特別展を見始めて驚いたのは、水族館では珍しいヘビの展示があったこと。館内にいた子どもたちも「ねぇ、こっちにヘビいるー!」と、目を凝らして観察していました。
こちらは水田や河川に生息する「シマヘビ」。縞模様が特徴的で、カエルを餌にしています。
カメラ目線でこちらの様子をうかがうシマヘビさん。砂の中に顔をうずめたり、ガラスの上のほうをキョロキョロしたり、活発に動いていました!
シマヘビのすみかにもなっている水田は、多様な生態系のネットワークが形成される場所。両生類のカエルにイモリ、水生昆虫のドジョウが生息するほか、ヘビやサギといった捕食者にとっては大切な餌場になっています。
なんと、シマヘビの隣にはその“餌”となる「ヒガシニホンアマガエル」が展示されていました。アマガエルは、成体になるとアブラムシなどの稲を食べる昆虫を餌にするため、稲の生育を助ける役割も果たしています。
なんだかふてぶてしい顔をしていますが、カエルがいることによって、人間の “食”は支えられているのですね。
「川」の役割や特徴、川にすむ生きものたちが紹介されたコーナーでは、釣り人にはなじみ深いマハゼを発見。マハゼは河口に多く見られ、泥底に巣穴を掘って生活し、小魚や甲殻類などを餌にしています。
マハゼがすむ淡水には、生きものに必要な栄養分が豊富に含まれているといいます。しかも淡水と海水が交じり合う河口は塩分や水温の変化が生まれ、ボラやハゼ、シジミといったさまざまな生きものがすみやすい環境がつくられているんです。
生きものの展示だけでなく、川のなりたちと水の循環について図解で解説されていたのも印象的でした。
山間地や高地の雨が染み込んで地下水がたまり、その地下水が湧き出して川になる。やがて海に流れて、太陽の熱で蒸発して水蒸気に。

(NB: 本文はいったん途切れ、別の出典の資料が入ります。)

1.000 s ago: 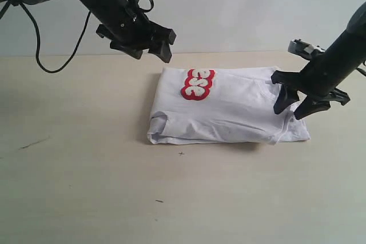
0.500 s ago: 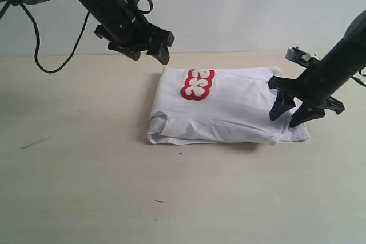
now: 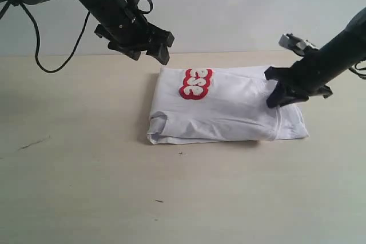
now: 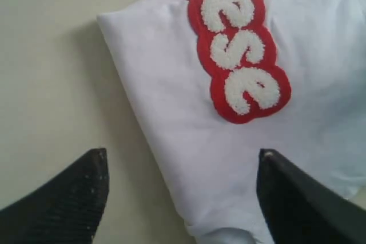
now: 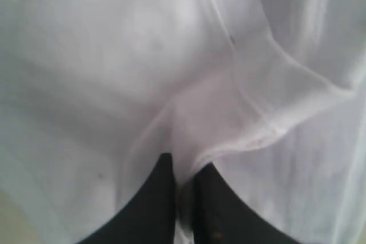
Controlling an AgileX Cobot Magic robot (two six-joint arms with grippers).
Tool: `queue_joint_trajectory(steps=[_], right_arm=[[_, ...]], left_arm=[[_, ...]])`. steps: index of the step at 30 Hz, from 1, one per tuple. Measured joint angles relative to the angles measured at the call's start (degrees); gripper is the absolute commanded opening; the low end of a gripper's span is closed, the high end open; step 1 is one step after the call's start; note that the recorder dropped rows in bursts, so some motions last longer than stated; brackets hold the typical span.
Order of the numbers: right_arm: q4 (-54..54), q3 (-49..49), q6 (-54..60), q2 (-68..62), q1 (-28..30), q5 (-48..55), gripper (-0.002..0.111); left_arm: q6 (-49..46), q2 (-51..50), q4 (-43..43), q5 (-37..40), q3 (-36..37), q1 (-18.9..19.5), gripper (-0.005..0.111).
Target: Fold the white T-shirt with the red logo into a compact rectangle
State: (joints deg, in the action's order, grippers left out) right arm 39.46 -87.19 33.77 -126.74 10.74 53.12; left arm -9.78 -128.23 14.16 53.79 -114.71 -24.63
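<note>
Holds the left gripper (image 3: 150, 50) agape and empty above the table (image 3: 86, 170), clear of the cloth. Has the white T-shirt (image 3: 229, 112) lying part-folded mid-table, the red logo (image 3: 195, 84) facing up. Clamps the right gripper (image 3: 278, 98) tight on its right-hand edge, probably to carry that end over leftward.

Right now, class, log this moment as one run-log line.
white T-shirt: partly folded | red logo: face up | left gripper: open, above shirt, holding nothing | right gripper: shut on white T-shirt edge

1 white T-shirt (image 3: 229, 112), 1 red logo (image 3: 195, 84), 2 grippers (image 3: 151, 52) (image 3: 274, 101)
</note>
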Motion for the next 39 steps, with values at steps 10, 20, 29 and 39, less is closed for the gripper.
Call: queue_joint_trajectory(steps=[10, 20, 29, 39], right_arm=[[4.24, -0.83, 13.38, 6.08, -0.23, -18.21, 0.001], [-10.85, -0.83, -2.96, 1.26, -0.23, -18.60, 0.038], [-27.86, -0.83, -24.95, 3.55, -0.10, -19.84, 0.024], [-12.64, -0.83, -5.77, 3.58, -8.98, -20.37, 0.000]], left_arm=[[-2.86, 0.00, -0.23, -3.14, 0.03, 0.00, 0.070], [-3.41, 0.00, -0.35, -4.24, 0.13, 0.00, 0.070], [-10.67, 0.00, 1.68, -3.35, 5.02, 0.00, 0.042], [-21.48, -0.50, 11.34, -5.74, 7.92, 0.00, 0.000]])
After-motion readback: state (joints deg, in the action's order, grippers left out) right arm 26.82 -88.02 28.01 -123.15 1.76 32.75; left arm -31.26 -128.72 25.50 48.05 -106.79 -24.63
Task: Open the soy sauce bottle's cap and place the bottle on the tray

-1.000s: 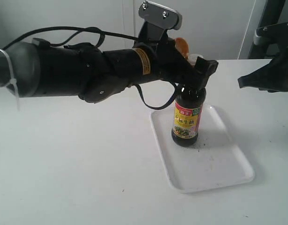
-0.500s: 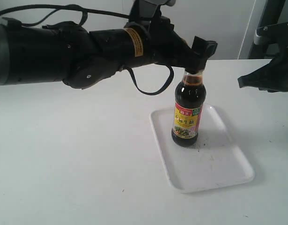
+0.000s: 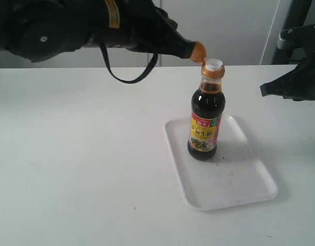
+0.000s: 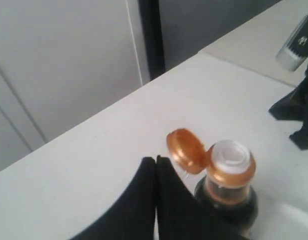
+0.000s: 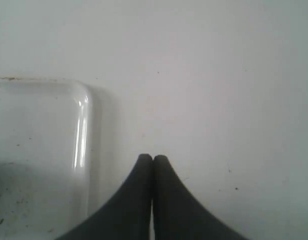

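Observation:
The soy sauce bottle (image 3: 204,123) stands upright on the white tray (image 3: 234,184), dark liquid inside, red and yellow label facing forward. Its copper-gold cap (image 3: 198,51) is flipped open, hanging from the collar beside the bare white spout (image 3: 213,64). In the left wrist view the cap (image 4: 185,150) and spout (image 4: 230,155) show close up. My left gripper (image 3: 187,48) is shut and empty, its tips just left of the cap, raised above the table. The left gripper (image 4: 155,160) shows its fingers pressed together. My right gripper (image 5: 152,158) is shut and empty, beside the tray's rim (image 5: 83,125).
The white table (image 3: 80,164) stretches to the left and front of the tray. My right arm (image 3: 295,84) hovers at the right edge. A dark stand (image 3: 295,20) rises behind it, and a pale wall closes the back.
My left gripper has lifted off the bottle's neck and drawn up and to the left. The bottle stands free on the tray with its cap open. The right arm has stayed still.

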You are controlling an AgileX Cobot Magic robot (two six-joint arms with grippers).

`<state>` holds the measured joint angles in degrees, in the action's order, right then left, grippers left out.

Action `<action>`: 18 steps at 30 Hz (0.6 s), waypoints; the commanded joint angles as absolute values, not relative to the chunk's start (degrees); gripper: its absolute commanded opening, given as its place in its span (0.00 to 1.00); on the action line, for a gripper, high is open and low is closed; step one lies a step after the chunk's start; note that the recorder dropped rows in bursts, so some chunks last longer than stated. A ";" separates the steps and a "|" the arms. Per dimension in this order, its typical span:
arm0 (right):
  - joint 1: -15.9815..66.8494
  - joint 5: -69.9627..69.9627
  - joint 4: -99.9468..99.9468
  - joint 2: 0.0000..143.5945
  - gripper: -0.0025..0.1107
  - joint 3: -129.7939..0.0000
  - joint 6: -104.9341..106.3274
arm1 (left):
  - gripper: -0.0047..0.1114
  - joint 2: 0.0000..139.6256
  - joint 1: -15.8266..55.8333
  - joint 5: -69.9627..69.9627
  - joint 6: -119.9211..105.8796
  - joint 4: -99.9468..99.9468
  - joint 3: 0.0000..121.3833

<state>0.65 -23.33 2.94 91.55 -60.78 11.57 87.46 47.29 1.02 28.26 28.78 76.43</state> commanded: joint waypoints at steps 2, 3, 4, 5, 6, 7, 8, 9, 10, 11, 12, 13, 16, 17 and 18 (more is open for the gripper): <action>0.62 -23.05 2.35 90.82 0.02 -60.56 13.27 | 0.04 83.89 46.07 13.00 26.57 29.27 76.72; 0.62 -23.30 1.60 90.41 0.02 -60.56 13.27 | 0.04 83.25 45.52 14.70 26.57 29.27 76.72; 0.62 -23.54 1.27 90.18 0.02 -60.56 13.27 | 0.04 82.72 44.82 16.30 26.47 29.27 76.72; 0.62 -23.87 1.31 89.86 0.02 -60.56 13.27 | 0.04 82.37 44.02 17.57 26.47 29.27 76.72; 0.62 -24.13 1.31 89.34 0.02 -60.56 13.27 | 0.04 81.86 43.26 19.10 26.47 29.27 76.72; 0.62 -24.59 1.31 88.99 0.02 -60.56 13.27 | 0.04 81.44 42.47 20.58 26.32 29.27 76.72; 0.62 -24.76 1.31 88.68 0.02 -60.56 13.27 | 0.04 81.18 41.89 21.70 25.77 29.15 76.72; 0.62 -25.33 1.31 88.02 0.02 -60.56 13.27 | 0.04 80.74 41.20 22.95 25.22 29.02 76.72; 0.62 -25.48 1.22 87.70 0.02 -60.56 13.27 | 0.04 80.61 40.52 24.11 24.93 29.01 76.72; 0.62 -25.59 1.05 87.32 0.02 -60.56 13.27 | 0.04 80.49 39.95 24.95 24.76 29.01 76.72; 0.62 -26.05 1.05 86.82 0.02 -60.56 13.27 | 0.04 80.48 39.29 25.78 24.45 29.01 76.72; 0.62 -26.21 1.05 86.24 0.02 -60.56 13.27 | 0.04 80.48 38.60 26.40 24.22 29.01 76.72; 0.62 -27.27 0.47 84.59 0.02 -60.56 13.27 | 0.04 80.48 35.98 28.03 23.50 29.01 76.72; 0.62 -28.17 0.00 83.41 0.02 -60.56 13.27 | 0.04 80.48 33.97 29.44 22.10 29.01 76.72; 0.62 -28.29 0.00 83.00 0.02 -60.56 13.27 | 0.04 80.48 32.69 30.42 21.06 29.01 76.72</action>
<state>0.65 -27.45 0.78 84.69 -60.78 12.99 81.15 35.30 27.22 23.16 28.82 76.43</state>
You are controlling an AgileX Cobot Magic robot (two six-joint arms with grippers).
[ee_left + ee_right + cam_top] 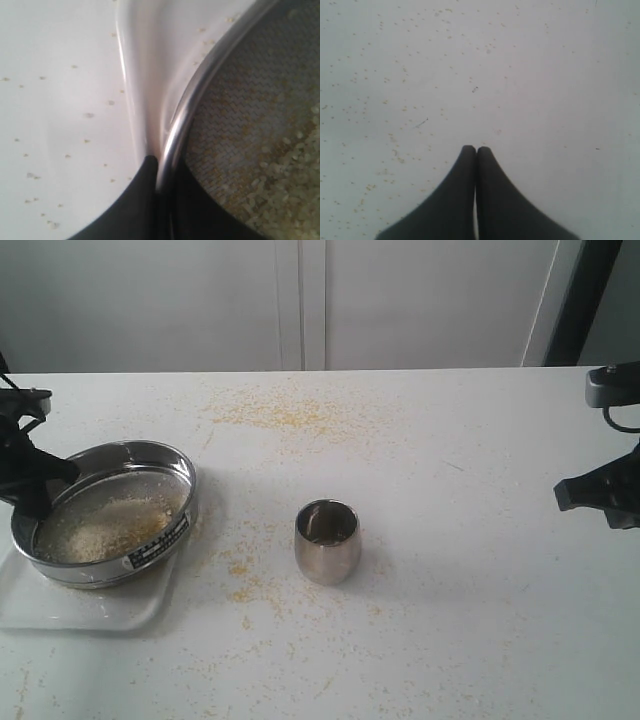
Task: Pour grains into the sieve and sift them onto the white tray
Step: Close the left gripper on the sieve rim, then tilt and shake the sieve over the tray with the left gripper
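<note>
Left gripper (35,485): jaws clamped on left rim of sieve (172,468), one finger outside hoop, other inside over mesh, as left wrist view shows (159,162).
Sieve: at left of table (480,590), sitting over white tray (90,608), right edge overhanging tray.
Grains (105,522): pale heap on mesh inside sieve, whitish rice-like pieces on top.
Steel cup (327,540): upright mid-table, right of sieve, apart from it.
Yellow specks (290,415): strewn over table, thickest far centre.
Right gripper (578,492): far right, above bare table, fingers pressed together, holding nothing (476,149).
</note>
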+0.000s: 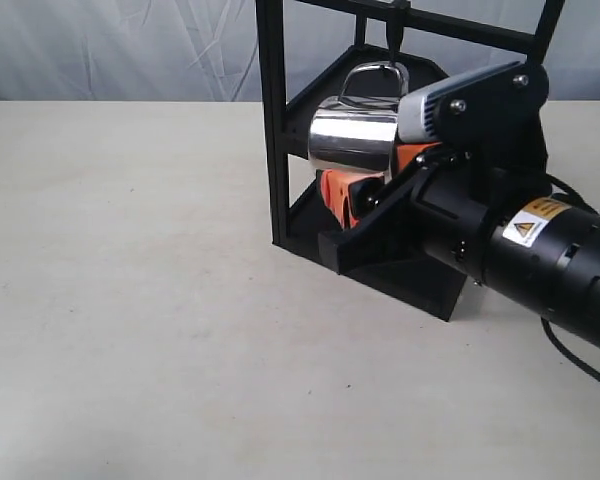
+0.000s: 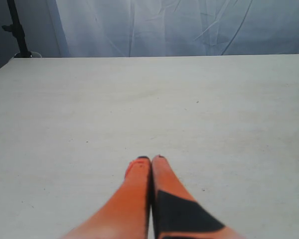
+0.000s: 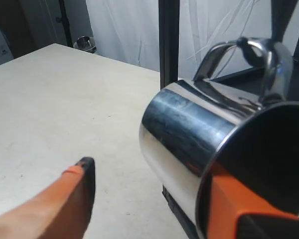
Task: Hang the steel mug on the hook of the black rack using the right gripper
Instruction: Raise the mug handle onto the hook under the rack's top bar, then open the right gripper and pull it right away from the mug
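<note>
At the black rack (image 1: 275, 120), up beneath its top crossbar: steel mug (image 1: 352, 138) lying sideways, handle loop uppermost and seemingly already over the hook (image 1: 392, 48); right end effector (image 1: 365, 190) spread, one orange finger inside the mug's mouth, the other outside, clear of the wall; hanging step judged near done. Next: drawing that finger straight out without nudging. Left end effector (image 2: 150, 160) pressed together over bare worktop (image 1: 130, 300).

Shiny steel mug (image 1: 352, 137) lies sideways, handle looped under the black rack's (image 1: 273, 120) hook (image 1: 391, 45).
</note>
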Controlling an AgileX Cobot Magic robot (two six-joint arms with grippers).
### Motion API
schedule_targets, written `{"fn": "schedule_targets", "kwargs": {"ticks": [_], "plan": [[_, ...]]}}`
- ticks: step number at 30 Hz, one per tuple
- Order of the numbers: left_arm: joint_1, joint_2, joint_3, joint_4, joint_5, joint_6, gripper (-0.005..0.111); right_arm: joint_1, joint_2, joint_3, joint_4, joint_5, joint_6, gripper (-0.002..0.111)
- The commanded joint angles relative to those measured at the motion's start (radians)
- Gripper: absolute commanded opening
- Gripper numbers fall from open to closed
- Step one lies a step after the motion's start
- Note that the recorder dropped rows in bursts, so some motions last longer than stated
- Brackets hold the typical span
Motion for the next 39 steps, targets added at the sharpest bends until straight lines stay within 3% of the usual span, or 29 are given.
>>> {"fn": "schedule_targets", "kwargs": {"ticks": [1,11,21,28,31,33,35,39], "plan": [[-0.005,0.004,-0.002,0.0,-0.008,-0.005,0.0,-0.003,-0.037,0.005,0.053,0.029,-0.043,0.057],[-0.005,0.004,-0.002,0.0,-0.008,-0.005,0.0,-0.003,-0.084,0.005,0.201,0.069,-0.18,0.057],[-0.005,0.004,-0.002,0.0,-0.008,-0.005,0.0,-0.003,-0.198,0.005,0.595,0.079,-0.568,0.057],[-0.005,0.004,-0.002,0.0,-0.008,-0.005,0.0,-0.003,-0.324,0.005,1.093,0.072,-1.016,0.056],[-0.005,0.004,-0.002,0.0,-0.008,-0.005,0.0,-0.003,-0.378,0.011,1.164,0.087,-1.071,0.041],[-0.005,0.004,-0.002,0.0,-0.008,-0.005,0.0,0.0,-0.452,0.02,1.164,0.133,-1.071,0.017],[-0.005,0.004,-0.002,0.0,-0.008,-0.005,0.0,0.0,-0.492,0.02,1.164,0.159,-1.07,0.002],[-0.005,0.004,-0.002,0.0,-0.008,-0.005,0.0,0.0,-0.556,0.02,1.164,0.172,-1.063,-0.001]]}}
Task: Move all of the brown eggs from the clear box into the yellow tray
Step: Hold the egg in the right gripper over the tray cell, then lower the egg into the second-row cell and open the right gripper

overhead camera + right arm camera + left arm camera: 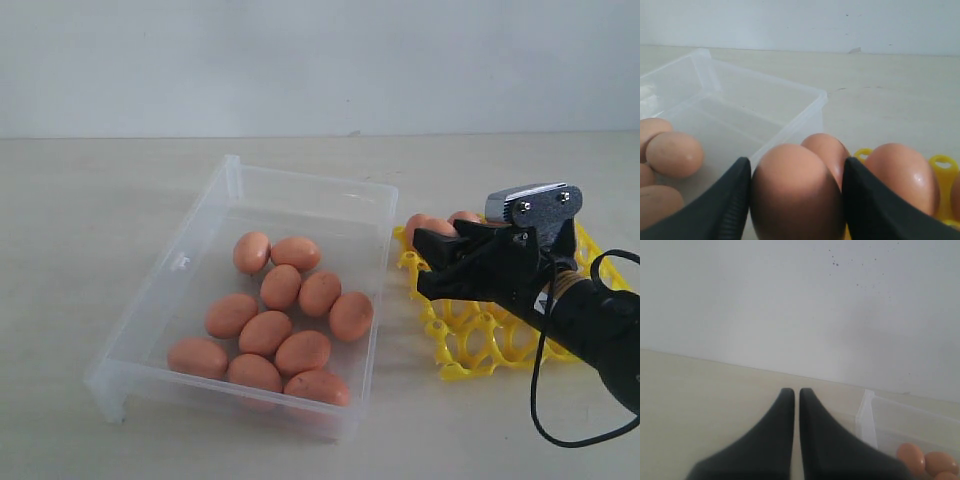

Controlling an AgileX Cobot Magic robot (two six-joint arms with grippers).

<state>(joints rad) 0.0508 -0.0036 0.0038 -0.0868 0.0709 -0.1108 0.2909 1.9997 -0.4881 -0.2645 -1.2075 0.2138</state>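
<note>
Closest in, the right arm comes in from the corner with a black cable looping off it. The right tool is over the yellow tray, grasping one egg. In the wrist view the egg fills the gap and touches both fingers. Its bottom end is cut off, so which way its long axis runs is hard to call.

Over on the left sits the clear box, long side running near to far and slanting a bit to the right. It has eleven brown eggs bunched in its near half, all lying on their sides. Most have their long axes slanted across the floor, not lined up with each other, and several are touching. The box wall stands between that bunch and the tray. The tray sits just beside the box on the right, turned corner-on like a diamond.

A couple more eggs sit in the tray's far cups, partly hidden behind the tool.

The left tool is clenched on nothing, out over bare bench near a box corner.

Behind everything there's a plain pale wall.
</note>
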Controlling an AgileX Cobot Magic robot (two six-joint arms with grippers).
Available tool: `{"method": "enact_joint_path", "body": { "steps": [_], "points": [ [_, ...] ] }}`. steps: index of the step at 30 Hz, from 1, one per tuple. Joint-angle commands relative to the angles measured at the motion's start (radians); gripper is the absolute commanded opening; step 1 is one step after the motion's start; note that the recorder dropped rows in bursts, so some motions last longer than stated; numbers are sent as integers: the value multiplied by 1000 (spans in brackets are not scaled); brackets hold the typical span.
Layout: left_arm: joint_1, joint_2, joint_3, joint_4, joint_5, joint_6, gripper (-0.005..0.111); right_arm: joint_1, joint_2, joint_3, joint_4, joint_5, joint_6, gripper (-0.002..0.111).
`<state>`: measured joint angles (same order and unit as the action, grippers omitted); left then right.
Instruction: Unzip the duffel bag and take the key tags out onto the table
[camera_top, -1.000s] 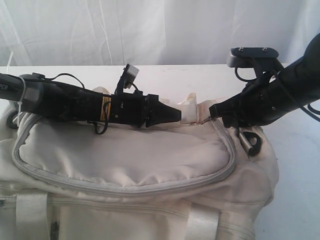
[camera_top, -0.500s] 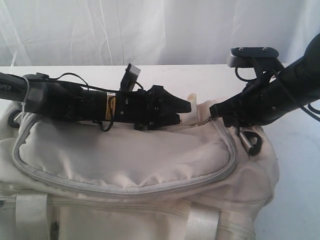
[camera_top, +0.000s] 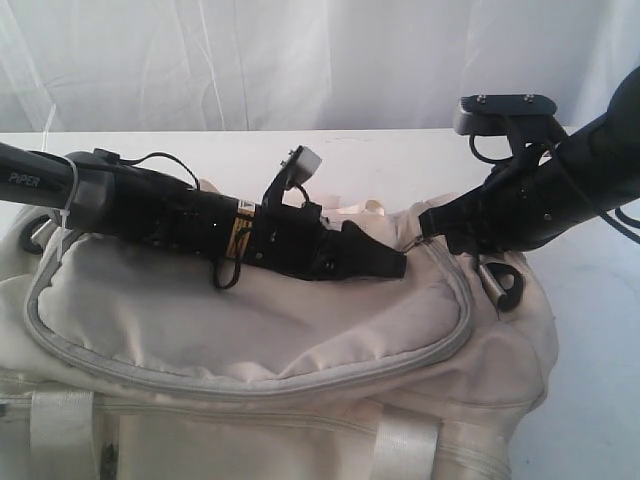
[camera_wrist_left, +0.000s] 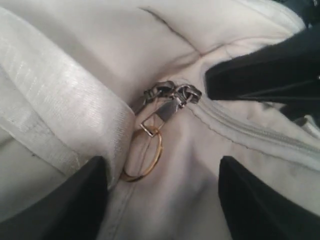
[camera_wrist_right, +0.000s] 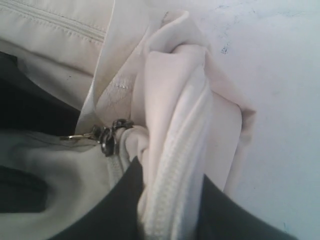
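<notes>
The cream-white duffel bag (camera_top: 250, 310) fills the front of the table (camera_top: 590, 340), its grey zip closed around the top panel. Two metal zip sliders (camera_wrist_left: 172, 94) meet at the bag's right end, one carrying a thin gold ring (camera_wrist_left: 146, 161). My left gripper (camera_top: 388, 266) lies across the bag top, open, its fingers (camera_wrist_left: 75, 200) on either side of the ring, with nothing held. My right gripper (camera_top: 428, 222) is shut on a fold of the bag's white webbing (camera_wrist_right: 172, 150) beside the sliders (camera_wrist_right: 107, 137). The key tags are hidden.
A black strap ring with a metal clip (camera_top: 503, 285) hangs at the bag's right end, below the right gripper. Webbing handles (camera_top: 400, 445) run down the bag's front side. White tabletop (camera_wrist_right: 280, 75) shows to the right, and a white curtain hangs behind.
My left gripper let go of the white webbing, opened, and moved right and down to the zip sliders. The right gripper has stayed put, still holding the fold.
</notes>
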<state>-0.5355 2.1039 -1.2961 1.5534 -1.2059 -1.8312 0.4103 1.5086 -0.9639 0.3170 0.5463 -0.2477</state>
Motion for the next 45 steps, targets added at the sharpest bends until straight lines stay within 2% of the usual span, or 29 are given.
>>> {"method": "enact_joint_path", "body": {
  "steps": [1,8,13,19,26,28,29,30,33,35,45],
  "points": [
    [-15,13,15,116,-15,134,67,-2,1,-2,-7,-62,-11,0],
    [52,13,15,86,-15,365,67,-2,1,-2,-7,-62,-11,0],
    [76,13,15,29,-15,507,67,-2,1,-2,-7,-65,-11,0],
    [54,-11,15,-29,-15,608,53,-2,1,-2,-7,-82,-11,0],
    [43,-127,15,-133,-15,669,51,-2,1,-2,-7,-87,-11,0],
    [26,-144,15,-121,-12,685,43,-2,1,-2,-7,-95,-11,0],
    [6,-147,15,-101,64,691,34,-2,1,-2,-7,-97,-11,0],
    [-12,-147,15,-86,97,716,31,-2,1,-2,-7,-97,-11,0],
    [-76,-143,15,-52,246,782,30,-2,1,-2,-7,-65,-11,0],
    [-86,-143,15,-52,388,782,30,-2,1,-2,-7,-41,-17,0],
    [-86,-143,15,18,435,782,30,-2,1,-2,-5,-66,-17,0]
  ]
}}
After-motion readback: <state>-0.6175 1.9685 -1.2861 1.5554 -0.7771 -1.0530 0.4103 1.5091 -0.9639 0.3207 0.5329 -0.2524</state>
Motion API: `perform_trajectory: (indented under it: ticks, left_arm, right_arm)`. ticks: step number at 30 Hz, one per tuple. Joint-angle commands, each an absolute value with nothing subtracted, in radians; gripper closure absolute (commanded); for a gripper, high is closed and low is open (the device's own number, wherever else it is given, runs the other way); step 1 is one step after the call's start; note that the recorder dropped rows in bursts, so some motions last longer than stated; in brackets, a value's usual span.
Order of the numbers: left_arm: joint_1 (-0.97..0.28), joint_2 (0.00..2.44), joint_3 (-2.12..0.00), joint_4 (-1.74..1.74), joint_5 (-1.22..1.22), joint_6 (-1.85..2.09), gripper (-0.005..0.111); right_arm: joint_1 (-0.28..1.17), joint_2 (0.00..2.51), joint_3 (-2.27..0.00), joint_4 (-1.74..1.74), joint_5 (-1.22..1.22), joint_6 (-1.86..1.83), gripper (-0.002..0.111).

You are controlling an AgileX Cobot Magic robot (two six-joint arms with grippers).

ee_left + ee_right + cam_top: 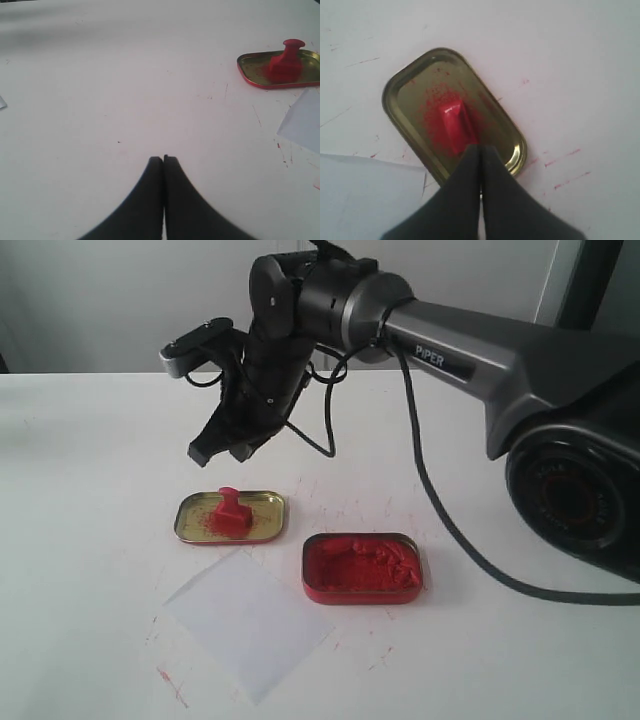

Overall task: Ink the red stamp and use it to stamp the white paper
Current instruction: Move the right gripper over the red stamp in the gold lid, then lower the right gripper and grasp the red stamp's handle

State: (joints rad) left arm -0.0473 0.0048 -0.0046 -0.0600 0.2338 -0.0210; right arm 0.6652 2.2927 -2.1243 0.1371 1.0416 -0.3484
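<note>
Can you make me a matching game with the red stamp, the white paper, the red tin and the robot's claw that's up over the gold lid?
Things:
1. red stamp
2. white paper
3. red tin
4. right gripper

Descriptions:
A. full of red paste
B. standing in the gold lid
C. lying flat on the table
D. shut and empty, above the lid

Pairs: 1-B, 2-C, 3-A, 4-D
</note>
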Motion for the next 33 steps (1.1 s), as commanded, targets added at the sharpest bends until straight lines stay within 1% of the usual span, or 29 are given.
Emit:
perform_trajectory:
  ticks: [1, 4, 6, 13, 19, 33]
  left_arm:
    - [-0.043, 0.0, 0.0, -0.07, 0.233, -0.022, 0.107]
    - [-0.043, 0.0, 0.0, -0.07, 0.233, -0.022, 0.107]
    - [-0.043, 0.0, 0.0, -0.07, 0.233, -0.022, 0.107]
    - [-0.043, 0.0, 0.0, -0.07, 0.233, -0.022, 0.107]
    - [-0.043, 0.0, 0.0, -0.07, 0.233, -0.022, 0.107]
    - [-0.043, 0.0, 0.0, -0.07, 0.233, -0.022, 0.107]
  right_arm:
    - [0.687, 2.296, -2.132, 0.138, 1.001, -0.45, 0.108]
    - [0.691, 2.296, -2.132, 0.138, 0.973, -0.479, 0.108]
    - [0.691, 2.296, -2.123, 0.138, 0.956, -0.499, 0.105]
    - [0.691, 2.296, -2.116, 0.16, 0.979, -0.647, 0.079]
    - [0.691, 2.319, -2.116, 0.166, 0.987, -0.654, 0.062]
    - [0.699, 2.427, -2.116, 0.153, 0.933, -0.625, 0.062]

水蒸気が冷えて雲ができたあと、その雲が雨を降らせて地下水がたまる――。
こうした自然の恵みによる水の循環があることで、地球にすむ生きものは生かされているのですね。
そんな川の源流は、どこにあるのでしょう? このコーナーでは三河の水源となる「矢作川」の源流と、源流域に生息する生きものたちが展示されています。
国土地理院の地図では、長野県下伊那郡根羽村と愛知県北設楽郡豊根村との境にある「茶臼山(ちゃうすやま)」が矢作川の源流点とのこと。しかし、長野県下伊那郡阿智村と平谷村にまたがる「大川入山(おおかわいりやま)」の西側も源流点の1つと考えられているそうです。
源流域は流れが速いため、生きものたちも流されないようにじっとしたり、動き続けたりといった特徴的な行動をするそうです。例えば「ヒガシヒダサンショウウオ」は幼生から爪を持っていて、川底の岩屋石にしっかりとつかまり、流されないようにするといいます。
山地の渓流に生息する「シマアメンボ」も、流されないように素早く移動するのが大きな特徴です。一時的に流れが緩やかになっている場所に、群れで固まって暮らしているとのこと。観察しているときも、小刻みに水面をスイスイと動いていました。写真撮影がむずかしいのもポイントの1つです(笑)。
この「源流をたどる」を企画したのは、碧南海浜水族館の学芸員・三嶋達郎さん。「川の下流や源流の環境を提示した上で、そこにどんな生きものがいるのかを展示するように工夫しました」と話します。
なるべく生きものが暮らす環境に近づけるために、水槽内の木や水草などは現地に生えているものを装飾。「ミナミメダカ」の水槽には、田んぼを再現するために稲が植えられています。
「身近にある田んぼと比べて生育状況は良くありませんが、2カ月経ってようやく育ってきました」とうれしそうな三嶋さん。最後に「暑い日が続く中でも、水族館で涼みながら魚を見て、『楽しかったね』と笑顔で帰ってもらいたい」と朗らかに話していました。
「源流をたどる 水はどこからやってくる?」は9月28日(日)まで開催されているので、碧南市を訪れた際はぜひ、足を運んでみてください!